[Action item]
Determine how many lines of the material hold the string "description" and reply with only that number.

[Data in this exercise]
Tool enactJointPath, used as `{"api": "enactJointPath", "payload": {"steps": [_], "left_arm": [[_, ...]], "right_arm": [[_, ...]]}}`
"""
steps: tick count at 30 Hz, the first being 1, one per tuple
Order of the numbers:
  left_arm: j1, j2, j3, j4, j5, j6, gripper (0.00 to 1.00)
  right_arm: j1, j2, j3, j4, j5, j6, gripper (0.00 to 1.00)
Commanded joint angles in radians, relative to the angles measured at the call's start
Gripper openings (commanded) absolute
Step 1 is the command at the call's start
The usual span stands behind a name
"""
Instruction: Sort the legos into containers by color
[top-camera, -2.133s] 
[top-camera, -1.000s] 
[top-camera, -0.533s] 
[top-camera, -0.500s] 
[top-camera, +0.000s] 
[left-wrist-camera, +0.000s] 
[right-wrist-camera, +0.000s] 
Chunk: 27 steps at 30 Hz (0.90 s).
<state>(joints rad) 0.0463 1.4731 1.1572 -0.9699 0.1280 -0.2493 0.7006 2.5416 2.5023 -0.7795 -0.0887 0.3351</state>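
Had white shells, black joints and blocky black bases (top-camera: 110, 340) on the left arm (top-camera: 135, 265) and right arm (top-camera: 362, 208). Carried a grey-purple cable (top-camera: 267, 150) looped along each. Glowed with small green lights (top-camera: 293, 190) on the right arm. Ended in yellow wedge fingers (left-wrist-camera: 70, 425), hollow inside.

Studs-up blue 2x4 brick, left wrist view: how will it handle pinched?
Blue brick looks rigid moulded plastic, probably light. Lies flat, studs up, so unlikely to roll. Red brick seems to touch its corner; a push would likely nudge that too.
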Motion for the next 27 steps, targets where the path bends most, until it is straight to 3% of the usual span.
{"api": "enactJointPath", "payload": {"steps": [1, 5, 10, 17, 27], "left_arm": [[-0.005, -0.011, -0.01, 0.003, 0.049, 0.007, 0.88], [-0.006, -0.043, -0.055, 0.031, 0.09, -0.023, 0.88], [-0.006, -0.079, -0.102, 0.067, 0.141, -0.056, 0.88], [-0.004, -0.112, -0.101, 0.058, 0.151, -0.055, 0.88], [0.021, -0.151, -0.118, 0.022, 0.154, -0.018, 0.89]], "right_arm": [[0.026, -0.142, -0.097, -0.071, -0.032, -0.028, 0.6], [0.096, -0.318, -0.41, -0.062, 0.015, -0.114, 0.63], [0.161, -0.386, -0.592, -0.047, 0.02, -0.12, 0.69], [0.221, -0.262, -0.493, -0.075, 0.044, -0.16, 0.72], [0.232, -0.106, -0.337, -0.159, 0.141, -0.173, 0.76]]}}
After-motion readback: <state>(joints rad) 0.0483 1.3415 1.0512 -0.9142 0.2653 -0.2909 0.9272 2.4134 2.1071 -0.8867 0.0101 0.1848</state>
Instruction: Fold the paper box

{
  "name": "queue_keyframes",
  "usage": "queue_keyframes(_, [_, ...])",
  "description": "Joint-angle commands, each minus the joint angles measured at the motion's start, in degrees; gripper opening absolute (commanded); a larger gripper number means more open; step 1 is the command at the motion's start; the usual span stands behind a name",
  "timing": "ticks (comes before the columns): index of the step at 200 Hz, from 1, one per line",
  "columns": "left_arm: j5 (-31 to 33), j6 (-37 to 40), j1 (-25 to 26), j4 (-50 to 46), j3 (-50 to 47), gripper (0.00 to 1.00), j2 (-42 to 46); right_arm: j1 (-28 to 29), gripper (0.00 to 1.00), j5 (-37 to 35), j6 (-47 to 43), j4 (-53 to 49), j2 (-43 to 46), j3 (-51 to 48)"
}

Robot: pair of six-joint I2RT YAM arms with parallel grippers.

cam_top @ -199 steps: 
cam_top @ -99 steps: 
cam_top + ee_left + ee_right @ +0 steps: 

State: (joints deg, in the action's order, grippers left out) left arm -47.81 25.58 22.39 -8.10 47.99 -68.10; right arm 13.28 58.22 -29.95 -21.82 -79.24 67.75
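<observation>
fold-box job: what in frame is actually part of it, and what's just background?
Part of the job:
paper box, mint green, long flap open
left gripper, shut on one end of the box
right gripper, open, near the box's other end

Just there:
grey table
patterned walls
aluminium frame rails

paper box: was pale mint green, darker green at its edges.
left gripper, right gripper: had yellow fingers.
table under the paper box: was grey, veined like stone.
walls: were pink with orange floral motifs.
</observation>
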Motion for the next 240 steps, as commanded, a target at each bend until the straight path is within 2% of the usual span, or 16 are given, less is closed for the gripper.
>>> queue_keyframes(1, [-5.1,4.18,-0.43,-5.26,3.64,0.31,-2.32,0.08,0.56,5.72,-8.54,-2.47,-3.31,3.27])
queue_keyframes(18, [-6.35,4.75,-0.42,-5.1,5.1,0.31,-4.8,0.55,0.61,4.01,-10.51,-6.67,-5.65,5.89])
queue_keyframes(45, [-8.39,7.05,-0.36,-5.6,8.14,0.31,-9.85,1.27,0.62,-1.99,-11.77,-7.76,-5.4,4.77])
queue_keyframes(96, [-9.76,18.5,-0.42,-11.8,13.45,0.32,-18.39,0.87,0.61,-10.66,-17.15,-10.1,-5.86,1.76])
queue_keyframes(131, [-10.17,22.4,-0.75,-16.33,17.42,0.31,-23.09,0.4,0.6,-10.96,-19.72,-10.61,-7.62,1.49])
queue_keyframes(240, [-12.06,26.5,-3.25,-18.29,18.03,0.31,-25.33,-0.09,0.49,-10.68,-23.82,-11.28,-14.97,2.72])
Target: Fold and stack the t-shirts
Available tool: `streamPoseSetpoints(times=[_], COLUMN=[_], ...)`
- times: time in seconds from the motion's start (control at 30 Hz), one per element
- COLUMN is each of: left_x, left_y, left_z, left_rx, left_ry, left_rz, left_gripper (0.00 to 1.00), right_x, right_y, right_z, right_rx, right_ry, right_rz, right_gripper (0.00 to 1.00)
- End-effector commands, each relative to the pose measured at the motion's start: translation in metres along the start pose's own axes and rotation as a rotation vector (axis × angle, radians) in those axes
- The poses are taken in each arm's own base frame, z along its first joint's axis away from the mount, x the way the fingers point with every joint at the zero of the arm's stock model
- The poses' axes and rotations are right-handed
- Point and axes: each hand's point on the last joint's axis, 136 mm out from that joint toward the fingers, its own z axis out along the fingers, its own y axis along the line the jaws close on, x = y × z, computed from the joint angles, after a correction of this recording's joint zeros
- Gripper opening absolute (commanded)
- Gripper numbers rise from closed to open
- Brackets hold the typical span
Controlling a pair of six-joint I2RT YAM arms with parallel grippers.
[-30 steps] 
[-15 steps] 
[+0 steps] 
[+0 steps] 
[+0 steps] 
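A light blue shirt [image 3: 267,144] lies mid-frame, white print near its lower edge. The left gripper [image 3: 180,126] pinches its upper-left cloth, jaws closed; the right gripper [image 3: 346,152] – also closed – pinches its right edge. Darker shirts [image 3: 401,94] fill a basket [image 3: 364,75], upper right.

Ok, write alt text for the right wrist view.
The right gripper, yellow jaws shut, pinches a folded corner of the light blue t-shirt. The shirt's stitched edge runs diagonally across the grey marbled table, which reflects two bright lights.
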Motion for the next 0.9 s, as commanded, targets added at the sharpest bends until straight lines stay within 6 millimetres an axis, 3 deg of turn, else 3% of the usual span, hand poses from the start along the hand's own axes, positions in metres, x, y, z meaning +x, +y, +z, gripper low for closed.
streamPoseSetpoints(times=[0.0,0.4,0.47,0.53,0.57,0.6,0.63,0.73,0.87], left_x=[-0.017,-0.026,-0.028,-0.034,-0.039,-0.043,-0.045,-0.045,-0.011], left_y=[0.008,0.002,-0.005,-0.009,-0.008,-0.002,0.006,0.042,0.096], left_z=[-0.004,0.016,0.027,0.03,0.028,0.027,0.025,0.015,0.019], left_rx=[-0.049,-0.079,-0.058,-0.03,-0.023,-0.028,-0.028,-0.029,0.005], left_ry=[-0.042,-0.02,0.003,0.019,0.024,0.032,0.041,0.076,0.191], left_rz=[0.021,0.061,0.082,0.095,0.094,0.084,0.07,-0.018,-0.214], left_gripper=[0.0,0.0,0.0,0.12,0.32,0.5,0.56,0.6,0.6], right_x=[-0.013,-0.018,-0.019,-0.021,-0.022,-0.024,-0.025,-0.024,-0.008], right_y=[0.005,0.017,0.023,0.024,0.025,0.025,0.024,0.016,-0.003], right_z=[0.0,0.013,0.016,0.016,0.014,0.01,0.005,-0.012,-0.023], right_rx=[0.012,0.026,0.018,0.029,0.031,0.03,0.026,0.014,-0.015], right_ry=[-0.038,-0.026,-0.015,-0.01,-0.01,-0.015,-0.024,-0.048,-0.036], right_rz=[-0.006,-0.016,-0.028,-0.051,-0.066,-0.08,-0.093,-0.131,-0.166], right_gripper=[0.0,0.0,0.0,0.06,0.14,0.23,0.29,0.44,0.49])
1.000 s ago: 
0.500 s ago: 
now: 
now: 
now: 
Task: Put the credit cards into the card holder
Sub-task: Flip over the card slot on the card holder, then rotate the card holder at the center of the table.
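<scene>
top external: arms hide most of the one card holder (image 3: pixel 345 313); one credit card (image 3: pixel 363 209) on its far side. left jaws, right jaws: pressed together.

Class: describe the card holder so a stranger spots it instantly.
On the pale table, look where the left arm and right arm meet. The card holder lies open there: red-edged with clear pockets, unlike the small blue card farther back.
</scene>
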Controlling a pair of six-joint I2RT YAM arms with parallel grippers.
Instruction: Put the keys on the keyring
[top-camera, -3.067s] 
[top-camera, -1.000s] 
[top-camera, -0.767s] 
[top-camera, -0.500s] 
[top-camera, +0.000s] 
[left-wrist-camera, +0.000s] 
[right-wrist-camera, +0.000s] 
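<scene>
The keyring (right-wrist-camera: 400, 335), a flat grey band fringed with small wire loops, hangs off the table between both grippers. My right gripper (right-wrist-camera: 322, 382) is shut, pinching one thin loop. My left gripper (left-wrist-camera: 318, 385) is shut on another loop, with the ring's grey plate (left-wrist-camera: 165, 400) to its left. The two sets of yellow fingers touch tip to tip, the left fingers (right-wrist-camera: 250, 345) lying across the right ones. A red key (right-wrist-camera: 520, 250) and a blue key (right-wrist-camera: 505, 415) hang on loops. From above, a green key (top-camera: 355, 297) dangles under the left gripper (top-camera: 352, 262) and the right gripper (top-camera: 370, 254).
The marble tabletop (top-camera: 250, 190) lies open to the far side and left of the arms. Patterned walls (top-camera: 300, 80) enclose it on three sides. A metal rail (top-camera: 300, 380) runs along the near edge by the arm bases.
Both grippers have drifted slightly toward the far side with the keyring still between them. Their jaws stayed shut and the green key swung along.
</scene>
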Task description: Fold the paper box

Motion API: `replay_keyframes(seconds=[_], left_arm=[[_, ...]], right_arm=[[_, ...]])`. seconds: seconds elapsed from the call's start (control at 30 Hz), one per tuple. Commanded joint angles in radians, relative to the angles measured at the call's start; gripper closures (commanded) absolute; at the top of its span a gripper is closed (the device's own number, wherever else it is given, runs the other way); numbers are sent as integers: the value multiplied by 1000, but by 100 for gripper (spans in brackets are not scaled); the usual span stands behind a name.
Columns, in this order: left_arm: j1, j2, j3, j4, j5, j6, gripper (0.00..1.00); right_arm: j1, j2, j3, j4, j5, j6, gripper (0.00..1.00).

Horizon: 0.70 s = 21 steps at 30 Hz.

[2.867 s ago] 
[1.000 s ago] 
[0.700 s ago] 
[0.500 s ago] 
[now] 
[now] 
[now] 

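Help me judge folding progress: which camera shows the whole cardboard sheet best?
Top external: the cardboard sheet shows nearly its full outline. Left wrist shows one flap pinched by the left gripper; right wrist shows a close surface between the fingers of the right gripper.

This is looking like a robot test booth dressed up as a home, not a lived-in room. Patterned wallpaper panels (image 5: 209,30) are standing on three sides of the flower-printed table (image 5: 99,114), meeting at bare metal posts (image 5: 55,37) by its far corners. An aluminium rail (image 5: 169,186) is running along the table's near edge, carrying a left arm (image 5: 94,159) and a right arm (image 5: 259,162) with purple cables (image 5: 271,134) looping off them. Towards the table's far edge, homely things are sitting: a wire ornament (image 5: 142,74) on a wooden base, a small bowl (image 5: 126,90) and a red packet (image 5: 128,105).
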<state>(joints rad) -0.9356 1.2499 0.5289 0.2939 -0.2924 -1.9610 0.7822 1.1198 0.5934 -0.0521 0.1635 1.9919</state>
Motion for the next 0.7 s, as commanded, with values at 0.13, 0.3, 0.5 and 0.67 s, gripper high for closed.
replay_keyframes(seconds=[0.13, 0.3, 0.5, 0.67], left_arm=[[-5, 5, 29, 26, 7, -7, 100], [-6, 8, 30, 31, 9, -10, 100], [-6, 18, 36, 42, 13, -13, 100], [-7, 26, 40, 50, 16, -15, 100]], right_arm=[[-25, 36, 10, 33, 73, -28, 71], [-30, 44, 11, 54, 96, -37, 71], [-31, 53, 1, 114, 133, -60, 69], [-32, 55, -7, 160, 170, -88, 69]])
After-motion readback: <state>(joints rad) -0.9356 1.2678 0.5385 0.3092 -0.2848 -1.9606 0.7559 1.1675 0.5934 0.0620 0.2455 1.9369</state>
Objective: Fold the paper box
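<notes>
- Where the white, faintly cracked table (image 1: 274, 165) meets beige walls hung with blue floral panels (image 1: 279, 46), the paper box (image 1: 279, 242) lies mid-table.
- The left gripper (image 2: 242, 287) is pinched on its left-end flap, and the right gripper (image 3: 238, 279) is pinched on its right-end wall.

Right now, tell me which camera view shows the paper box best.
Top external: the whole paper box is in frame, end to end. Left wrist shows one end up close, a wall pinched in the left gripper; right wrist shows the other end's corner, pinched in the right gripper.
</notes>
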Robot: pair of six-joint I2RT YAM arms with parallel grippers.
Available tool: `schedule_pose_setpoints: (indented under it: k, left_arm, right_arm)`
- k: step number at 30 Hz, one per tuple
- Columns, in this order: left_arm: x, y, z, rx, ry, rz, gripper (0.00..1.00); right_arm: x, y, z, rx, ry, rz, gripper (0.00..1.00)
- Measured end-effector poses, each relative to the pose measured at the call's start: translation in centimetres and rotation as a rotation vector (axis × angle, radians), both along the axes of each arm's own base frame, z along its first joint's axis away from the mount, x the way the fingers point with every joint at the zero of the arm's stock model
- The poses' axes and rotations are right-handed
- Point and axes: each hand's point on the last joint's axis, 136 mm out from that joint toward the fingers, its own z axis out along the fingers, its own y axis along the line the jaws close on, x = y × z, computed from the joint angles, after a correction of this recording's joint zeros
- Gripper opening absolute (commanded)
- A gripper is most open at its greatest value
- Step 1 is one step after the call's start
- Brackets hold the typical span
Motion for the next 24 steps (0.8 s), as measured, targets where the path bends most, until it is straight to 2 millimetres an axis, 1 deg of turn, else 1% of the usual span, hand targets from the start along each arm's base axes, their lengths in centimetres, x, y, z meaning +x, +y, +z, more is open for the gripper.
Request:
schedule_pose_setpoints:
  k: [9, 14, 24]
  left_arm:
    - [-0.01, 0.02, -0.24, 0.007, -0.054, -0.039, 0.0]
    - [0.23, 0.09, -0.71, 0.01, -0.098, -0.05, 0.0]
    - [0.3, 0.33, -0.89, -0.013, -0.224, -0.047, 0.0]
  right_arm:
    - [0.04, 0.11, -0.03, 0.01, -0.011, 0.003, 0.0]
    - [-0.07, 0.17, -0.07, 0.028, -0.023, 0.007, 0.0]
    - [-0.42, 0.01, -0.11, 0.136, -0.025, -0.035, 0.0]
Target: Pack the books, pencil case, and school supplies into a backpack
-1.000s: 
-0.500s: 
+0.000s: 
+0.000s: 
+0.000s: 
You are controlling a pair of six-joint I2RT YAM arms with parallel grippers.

[Response to this exercise]
2